6. Denied clothing and warmth.

“I woke up to my 300-pound foster brother sitting on top of me and choking me half to death. Girls would constantly steal anything nice I got. This included shower stuff and soaps. A laptop (it was a school laptop) and so many clothes.

There was a lot of fist fighting. I didn’t get enough food because people would take it. I caught pneumonia twice in one month because my foster parents decided a new sports car was more important than heaters or thick winter coats.”

5. Not being allowed to shower.

“I wasn’t allowed to shower. Only once every couple of weeks. I had to go to other peoples’ houses and the schools to wash. I had to walk on the freeway to school and it rained a lot in the town so my shoes smelt bad and my toes kinda pushed together where the shoes got smaller. Then my toenails got infected and they still are. I got called ugly and dumb. Oh, and the best part: The system told me to suck it up because I could get worse people.”

4. Mocked by other classmates and ignored by teachers.

“We went without groceries for three weeks because of employee embezzlement, so I only ate free lunch from school and nothing on weekends. My bus arrived too late to get school breakfast. We also didn’t have hygiene products during this time so I stank and wore dirty clothes.

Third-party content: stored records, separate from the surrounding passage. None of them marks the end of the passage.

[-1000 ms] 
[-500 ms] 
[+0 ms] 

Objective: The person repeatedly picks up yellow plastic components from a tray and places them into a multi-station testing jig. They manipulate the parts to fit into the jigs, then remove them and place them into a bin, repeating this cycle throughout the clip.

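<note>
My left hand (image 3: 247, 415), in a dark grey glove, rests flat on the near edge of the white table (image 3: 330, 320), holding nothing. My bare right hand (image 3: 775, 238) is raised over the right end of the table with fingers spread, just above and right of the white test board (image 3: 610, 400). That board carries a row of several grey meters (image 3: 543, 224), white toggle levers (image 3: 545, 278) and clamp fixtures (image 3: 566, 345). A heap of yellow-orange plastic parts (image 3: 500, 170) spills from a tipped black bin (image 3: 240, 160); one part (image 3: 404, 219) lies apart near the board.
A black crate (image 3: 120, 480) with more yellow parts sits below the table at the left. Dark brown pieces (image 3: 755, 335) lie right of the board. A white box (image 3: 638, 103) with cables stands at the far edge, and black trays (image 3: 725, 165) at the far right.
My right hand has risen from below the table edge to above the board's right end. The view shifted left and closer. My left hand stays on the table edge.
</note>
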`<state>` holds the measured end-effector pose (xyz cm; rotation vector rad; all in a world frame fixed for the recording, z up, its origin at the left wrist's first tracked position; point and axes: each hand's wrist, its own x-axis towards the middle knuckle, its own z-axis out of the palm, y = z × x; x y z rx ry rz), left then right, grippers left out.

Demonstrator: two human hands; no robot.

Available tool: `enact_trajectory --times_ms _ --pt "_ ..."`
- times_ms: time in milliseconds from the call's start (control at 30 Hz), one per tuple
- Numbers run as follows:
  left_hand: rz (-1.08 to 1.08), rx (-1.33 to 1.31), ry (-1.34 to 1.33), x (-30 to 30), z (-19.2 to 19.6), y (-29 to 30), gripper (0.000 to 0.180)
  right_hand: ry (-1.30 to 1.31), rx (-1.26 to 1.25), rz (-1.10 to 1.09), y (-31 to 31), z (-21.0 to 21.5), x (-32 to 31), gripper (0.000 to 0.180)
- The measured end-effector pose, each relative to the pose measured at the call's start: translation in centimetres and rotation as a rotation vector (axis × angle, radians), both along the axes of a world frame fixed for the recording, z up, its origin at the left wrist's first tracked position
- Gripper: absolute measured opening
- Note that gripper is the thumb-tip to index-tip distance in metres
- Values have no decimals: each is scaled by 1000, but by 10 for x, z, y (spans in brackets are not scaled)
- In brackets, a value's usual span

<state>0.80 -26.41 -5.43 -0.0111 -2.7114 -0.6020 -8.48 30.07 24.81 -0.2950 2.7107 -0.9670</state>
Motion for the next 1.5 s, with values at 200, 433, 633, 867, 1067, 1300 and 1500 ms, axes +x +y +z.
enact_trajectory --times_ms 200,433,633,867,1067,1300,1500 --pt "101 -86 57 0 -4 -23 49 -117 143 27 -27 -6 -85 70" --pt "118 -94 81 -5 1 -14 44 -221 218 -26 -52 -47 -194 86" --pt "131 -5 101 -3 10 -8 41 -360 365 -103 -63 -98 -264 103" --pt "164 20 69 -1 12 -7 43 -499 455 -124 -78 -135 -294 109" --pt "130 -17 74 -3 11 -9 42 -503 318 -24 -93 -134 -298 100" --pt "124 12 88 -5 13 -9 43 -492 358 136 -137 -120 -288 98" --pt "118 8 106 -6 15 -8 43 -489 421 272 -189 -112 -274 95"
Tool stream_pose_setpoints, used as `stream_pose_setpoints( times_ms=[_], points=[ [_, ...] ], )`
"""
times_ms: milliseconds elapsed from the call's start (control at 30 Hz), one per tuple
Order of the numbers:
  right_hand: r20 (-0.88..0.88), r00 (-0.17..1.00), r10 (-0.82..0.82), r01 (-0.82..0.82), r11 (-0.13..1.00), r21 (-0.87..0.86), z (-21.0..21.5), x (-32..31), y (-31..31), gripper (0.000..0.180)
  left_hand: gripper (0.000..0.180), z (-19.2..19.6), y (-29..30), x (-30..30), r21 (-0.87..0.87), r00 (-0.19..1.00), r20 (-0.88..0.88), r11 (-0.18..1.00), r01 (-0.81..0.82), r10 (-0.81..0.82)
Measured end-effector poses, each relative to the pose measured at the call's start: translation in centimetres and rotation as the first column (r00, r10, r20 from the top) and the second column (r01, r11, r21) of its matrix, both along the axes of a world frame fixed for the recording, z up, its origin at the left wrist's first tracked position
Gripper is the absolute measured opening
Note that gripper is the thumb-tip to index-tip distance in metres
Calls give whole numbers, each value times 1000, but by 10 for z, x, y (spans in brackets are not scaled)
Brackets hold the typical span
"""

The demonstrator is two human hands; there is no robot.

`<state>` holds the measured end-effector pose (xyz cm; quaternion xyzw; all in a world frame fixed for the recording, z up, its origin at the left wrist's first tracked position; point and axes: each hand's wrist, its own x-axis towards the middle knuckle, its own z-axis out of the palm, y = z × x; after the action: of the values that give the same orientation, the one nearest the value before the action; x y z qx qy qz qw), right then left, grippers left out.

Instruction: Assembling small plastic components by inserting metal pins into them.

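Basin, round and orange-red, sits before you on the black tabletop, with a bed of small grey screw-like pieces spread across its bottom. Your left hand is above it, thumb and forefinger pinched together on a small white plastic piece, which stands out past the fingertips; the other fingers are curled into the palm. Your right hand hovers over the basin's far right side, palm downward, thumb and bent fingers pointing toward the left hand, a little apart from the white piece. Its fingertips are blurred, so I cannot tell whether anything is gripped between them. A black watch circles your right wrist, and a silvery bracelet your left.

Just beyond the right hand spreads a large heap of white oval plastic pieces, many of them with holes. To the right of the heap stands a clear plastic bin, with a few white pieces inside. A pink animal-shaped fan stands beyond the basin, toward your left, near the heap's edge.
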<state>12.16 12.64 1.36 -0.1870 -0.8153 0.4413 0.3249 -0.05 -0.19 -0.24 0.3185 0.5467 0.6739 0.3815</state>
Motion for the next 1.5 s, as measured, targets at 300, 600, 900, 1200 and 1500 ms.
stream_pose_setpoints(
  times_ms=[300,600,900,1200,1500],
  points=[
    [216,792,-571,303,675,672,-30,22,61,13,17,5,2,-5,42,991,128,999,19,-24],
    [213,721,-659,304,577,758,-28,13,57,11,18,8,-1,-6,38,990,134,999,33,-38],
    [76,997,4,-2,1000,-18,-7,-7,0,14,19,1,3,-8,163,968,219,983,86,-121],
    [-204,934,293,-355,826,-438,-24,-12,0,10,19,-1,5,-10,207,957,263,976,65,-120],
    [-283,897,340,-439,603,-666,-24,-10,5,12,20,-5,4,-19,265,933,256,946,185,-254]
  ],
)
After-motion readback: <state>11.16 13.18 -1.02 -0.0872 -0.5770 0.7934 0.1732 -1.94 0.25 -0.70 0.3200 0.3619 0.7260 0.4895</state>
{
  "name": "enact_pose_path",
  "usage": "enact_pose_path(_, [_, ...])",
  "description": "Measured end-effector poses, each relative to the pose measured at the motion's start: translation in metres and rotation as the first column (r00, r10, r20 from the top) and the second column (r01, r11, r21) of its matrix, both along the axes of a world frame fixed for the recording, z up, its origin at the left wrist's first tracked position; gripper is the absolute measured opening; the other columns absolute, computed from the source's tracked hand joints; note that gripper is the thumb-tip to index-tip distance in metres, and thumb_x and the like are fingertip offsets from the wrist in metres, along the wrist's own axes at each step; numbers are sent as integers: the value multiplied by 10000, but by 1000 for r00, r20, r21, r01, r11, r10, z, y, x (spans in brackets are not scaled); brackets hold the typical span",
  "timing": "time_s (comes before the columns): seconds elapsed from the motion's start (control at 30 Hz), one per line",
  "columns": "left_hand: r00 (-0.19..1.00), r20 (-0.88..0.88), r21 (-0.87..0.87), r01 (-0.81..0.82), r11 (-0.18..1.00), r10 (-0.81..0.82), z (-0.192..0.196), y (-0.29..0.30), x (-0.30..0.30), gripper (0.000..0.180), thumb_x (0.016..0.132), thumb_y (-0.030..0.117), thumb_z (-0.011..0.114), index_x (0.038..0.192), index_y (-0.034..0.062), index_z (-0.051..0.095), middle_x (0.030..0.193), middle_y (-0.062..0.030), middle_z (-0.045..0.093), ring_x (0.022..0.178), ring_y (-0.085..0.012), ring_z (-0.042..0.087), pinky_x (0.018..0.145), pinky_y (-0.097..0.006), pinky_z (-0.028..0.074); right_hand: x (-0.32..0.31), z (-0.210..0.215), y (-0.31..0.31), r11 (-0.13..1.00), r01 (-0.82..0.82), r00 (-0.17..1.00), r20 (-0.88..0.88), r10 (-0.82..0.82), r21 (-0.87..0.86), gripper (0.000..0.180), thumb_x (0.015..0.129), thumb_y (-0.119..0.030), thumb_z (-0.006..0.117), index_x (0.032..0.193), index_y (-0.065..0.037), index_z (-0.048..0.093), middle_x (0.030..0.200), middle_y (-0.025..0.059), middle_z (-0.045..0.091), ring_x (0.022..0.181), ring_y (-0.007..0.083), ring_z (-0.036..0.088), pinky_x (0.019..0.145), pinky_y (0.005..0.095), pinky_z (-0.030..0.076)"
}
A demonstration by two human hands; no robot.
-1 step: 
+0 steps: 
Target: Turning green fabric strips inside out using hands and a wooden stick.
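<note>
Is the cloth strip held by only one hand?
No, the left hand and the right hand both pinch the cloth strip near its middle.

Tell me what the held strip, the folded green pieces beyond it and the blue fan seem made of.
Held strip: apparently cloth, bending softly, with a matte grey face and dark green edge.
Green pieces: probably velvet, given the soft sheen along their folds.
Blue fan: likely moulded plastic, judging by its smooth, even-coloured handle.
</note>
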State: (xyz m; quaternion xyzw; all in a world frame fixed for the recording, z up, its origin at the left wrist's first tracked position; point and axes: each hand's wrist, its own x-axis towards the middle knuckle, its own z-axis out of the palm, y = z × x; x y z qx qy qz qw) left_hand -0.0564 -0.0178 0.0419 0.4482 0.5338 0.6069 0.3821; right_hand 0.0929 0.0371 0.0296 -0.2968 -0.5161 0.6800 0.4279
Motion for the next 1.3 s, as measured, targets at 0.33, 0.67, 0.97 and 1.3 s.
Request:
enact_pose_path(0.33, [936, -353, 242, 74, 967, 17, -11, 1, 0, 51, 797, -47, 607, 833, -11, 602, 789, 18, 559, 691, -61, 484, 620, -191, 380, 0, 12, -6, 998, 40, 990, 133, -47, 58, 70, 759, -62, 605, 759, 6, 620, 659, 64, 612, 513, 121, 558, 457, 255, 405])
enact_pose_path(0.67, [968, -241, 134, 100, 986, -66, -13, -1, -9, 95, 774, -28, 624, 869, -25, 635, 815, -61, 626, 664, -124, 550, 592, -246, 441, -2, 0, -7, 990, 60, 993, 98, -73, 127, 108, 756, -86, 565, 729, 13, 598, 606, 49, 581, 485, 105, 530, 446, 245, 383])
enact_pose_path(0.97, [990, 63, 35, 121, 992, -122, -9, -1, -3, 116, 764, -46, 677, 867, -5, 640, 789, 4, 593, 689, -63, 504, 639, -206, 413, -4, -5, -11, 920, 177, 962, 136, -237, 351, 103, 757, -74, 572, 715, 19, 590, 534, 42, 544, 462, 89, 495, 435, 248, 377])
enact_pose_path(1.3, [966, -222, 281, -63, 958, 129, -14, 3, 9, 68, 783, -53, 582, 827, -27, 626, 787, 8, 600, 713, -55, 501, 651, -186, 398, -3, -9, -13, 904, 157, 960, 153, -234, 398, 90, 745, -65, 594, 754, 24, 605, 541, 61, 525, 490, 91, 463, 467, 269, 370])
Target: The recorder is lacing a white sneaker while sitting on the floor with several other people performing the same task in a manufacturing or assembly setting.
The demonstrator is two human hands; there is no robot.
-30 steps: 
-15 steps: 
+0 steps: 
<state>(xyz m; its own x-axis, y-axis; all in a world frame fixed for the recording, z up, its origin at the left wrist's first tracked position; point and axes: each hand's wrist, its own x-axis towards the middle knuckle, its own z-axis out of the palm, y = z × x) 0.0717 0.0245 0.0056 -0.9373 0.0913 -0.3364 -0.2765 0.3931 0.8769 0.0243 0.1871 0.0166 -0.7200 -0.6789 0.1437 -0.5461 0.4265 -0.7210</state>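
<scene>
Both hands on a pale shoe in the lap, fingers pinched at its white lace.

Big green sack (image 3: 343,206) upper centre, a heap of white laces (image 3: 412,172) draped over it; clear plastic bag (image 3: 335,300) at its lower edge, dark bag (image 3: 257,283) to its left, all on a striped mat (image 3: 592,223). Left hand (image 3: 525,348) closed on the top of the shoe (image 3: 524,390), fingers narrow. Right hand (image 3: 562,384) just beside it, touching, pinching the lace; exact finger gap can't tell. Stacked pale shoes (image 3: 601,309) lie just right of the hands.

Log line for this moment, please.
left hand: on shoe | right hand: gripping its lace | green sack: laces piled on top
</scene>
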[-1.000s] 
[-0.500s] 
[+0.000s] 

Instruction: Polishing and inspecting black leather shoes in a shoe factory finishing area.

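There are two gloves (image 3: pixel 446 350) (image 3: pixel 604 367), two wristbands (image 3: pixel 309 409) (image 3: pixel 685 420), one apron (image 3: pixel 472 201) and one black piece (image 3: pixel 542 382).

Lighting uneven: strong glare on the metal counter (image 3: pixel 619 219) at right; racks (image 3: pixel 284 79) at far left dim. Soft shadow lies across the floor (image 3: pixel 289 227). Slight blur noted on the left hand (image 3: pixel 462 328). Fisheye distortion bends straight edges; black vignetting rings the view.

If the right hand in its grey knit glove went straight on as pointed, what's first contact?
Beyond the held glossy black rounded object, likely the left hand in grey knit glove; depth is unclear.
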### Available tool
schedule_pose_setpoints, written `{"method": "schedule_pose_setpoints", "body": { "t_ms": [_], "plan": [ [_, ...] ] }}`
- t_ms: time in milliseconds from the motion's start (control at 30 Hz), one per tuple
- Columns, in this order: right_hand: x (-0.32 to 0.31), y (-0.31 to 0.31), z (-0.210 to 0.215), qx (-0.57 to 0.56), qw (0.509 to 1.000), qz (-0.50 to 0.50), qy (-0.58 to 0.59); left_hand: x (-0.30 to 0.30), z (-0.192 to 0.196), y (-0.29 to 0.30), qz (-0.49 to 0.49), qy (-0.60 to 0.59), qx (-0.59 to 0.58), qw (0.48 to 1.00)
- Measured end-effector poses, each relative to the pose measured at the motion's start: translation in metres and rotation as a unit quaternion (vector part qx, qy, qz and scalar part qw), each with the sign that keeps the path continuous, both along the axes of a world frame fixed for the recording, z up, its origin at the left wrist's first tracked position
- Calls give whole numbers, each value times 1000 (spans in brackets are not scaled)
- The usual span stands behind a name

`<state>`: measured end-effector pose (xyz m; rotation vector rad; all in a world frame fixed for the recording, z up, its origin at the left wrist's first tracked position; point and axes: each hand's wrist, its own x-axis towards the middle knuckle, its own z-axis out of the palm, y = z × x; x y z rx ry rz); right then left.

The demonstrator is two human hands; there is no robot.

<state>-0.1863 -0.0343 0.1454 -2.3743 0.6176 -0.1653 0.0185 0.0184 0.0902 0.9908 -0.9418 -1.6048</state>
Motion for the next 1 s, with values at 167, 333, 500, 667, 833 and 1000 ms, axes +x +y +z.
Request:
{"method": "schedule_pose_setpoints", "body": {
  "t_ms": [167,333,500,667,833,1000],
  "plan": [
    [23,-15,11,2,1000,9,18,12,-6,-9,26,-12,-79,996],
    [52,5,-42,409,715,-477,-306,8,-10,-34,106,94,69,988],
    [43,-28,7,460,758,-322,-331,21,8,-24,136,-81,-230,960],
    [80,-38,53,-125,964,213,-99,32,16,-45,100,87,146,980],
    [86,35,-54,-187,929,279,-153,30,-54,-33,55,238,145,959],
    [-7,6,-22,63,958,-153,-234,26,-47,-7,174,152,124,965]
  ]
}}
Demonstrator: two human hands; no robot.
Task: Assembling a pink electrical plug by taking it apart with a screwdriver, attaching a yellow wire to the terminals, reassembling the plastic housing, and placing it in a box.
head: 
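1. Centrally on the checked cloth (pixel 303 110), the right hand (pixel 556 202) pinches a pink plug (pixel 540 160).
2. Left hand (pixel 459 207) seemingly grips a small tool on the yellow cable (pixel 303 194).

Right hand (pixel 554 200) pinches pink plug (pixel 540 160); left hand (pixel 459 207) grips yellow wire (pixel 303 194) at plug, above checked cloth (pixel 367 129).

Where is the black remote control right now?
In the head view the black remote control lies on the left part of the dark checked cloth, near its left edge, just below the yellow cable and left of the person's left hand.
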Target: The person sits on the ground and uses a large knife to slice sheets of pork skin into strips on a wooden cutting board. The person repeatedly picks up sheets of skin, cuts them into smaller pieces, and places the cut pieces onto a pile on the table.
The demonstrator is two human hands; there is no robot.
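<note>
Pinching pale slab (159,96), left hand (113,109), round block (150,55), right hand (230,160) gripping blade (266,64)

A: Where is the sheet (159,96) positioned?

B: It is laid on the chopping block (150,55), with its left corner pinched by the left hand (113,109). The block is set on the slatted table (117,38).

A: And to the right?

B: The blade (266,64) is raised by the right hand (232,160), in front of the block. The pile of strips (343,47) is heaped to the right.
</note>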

My Home Ec teacher did a fundraiser and sold cupcakes during class, and a girl at my table bought three. I was drooling and watching her like a dog watches Thanksgiving dinner. She ate one, then looked me in the eye and said she was too full to eat the others. She spat on the two leftover cupcakes and then threw them away. I put my head down and cried.

After class, I told the teacher I was hungry and the group home had no food. She asked me what I wanted her to do, so I just said I didn’t know and left for my next class. She never spoke about it again or even checked in to see if I had gotten access to food. Later that week, Cupcake Girl told me I was nasty and stank so bad no one could stand me. I dropped out of school a week later.”

3. Given no access to food, and abused by “family” members.

“The food was locked up and we were not allowed to access it freely. There were 11 people in a four-bedroom house. We were treated as servants and bullied by the biological kids. My foster dad was sexually inappropriate with me and made advances. The foster mom was mean and called me stupid a lot. Everything of mine was stolen. I was forced to do manual labor for them and hardly had time to do homework. It was awful.”

2. Forced into ice-cold showers.

I remember being six and moving from my first ever foster home where I had lived for two years. The lady I moved in with got mad at me and threw me off her lap and onto the floor. She told me that when I was done being a baby, we could talk like adults. She also used to put me into ice-cold showers whenever I acted up or cried.

She would lock me in the basement and I wasn’t allowed out of my room during the night, so if I had to go to the bathroom, she made me go in a bucket. There was also three bathrooms in the house, but I was only allowed to use the basement one because she was afraid I would pee on the seat.

1. Denied education and used for manual labor.

“I was not allowed to go to school. Instead, I had to do all the housework for the parents and their three kids.”